Power purchased increased $.9 million (29%) due to increased
purchases because of the availability of economically priced power
and increased unplanned outages at the electric generating plants.
Other operation expenses decreased $2.9 million (7%) mainly as a
result of improved cost containment efforts, particularly in
administrative areas ($4.7 million), partially offset by increased
costs to operate electric generating plants ($1.8 million).
Maintenance expenses decreased $2.4 million (17%) mainly because of
a decrease in repairs at the electric generating plants and fewer
repairs to the electric transmission and distribution system,
partially offset by the financial effects of the March flood in
the Company's service area.
Depreciation and amortization increased because of additional
depreciable plant in service.
Variations in income tax expense are largely attributable to
changes in pre-tax income.
Other income increased $.7 million because of interest recorded as
a result of a favorable tax settlement.
Interest charges decreased primarily because of a decrease in
outstanding debt.
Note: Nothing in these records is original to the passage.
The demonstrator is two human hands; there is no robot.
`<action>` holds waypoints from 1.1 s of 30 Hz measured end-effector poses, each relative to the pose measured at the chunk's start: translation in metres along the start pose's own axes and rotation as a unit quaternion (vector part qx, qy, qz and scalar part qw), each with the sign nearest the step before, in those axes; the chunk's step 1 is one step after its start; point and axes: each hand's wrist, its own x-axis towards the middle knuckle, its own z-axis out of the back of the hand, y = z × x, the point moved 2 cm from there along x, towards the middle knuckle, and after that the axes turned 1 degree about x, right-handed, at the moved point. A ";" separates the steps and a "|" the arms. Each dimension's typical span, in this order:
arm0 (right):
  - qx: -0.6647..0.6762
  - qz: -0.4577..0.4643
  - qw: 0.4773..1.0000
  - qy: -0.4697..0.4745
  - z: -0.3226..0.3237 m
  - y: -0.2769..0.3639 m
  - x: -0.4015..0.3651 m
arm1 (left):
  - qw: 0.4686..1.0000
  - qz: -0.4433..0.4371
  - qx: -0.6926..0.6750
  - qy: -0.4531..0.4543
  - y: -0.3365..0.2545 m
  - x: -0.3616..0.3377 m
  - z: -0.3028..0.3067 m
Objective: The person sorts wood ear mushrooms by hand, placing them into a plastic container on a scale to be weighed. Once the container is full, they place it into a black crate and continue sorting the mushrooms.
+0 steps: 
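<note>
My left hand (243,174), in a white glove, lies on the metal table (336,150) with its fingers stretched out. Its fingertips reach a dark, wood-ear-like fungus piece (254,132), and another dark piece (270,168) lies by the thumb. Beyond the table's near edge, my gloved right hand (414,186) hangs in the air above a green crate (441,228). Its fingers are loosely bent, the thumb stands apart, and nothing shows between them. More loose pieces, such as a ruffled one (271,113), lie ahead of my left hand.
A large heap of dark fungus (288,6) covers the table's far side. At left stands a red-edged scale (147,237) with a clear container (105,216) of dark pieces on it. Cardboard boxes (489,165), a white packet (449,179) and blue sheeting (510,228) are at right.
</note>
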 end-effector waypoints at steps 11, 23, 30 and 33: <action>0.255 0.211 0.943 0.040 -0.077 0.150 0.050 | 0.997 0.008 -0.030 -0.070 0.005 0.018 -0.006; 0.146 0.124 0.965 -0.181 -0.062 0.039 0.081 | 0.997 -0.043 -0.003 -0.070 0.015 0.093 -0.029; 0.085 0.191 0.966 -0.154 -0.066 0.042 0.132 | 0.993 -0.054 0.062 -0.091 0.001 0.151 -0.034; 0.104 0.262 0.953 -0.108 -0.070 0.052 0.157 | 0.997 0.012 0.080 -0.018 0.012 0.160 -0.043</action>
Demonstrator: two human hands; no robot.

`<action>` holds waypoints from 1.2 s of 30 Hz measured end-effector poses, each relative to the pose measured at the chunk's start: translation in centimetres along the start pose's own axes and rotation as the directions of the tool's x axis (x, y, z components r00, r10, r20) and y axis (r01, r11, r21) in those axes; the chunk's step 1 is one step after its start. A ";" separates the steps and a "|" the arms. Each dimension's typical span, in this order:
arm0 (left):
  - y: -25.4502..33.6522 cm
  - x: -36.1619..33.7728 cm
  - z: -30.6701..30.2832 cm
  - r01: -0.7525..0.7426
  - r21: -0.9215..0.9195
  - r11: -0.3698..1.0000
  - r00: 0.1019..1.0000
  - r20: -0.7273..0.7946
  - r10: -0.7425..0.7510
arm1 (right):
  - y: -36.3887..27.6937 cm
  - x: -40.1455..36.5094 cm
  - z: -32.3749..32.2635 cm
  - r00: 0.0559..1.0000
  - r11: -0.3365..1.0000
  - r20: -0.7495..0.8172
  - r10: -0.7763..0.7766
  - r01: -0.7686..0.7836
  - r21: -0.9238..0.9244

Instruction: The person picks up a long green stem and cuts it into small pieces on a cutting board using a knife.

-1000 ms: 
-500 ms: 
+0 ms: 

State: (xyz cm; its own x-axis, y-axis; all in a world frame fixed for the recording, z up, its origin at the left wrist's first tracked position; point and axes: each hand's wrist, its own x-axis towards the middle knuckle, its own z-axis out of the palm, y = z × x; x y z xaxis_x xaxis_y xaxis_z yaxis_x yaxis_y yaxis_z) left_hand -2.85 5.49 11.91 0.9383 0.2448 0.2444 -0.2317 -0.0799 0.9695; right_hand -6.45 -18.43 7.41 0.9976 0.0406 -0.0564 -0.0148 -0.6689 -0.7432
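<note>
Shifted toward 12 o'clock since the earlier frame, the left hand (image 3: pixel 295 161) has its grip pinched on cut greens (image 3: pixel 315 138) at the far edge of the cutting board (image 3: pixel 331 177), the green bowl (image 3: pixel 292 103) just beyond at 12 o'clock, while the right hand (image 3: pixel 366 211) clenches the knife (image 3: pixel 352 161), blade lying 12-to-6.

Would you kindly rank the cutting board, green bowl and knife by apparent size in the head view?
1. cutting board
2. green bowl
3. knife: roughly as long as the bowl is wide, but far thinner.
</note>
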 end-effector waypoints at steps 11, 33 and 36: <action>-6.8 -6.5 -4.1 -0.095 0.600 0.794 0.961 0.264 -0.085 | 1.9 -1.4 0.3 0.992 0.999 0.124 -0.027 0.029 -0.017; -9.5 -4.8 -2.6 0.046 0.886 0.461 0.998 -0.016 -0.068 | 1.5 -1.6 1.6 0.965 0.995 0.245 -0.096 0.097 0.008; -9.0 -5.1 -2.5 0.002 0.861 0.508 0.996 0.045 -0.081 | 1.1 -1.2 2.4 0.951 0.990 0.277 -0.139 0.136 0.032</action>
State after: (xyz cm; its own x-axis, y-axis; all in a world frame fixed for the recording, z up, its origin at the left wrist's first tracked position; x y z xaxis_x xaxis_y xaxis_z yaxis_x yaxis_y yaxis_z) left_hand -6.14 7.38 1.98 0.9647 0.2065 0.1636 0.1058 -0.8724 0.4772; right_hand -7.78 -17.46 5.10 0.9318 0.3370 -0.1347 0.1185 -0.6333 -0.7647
The Company's First Mortgage Bonds, 5.625%
Series of $16 million were retired at maturity on June 1, 1996 and
$50 million in other debt was refinanced at more favorable rates
in 1996.
Liquidity and Capital Resources
The Company's capital structure and cash flow remained strong
throughout the quarter. This is evidenced primarily by the
Company's ability to meet its capital needs through internal
generation.
<PAGE>12
The Company's need for capital funds is primarily related to the
construction of plant and equipment necessary to meet electric and
gas customers' needs and the protection of the environment.
Construction expenditures for the quarter ended March 31, 1997, of
$19 million, were financed with internally generated funds.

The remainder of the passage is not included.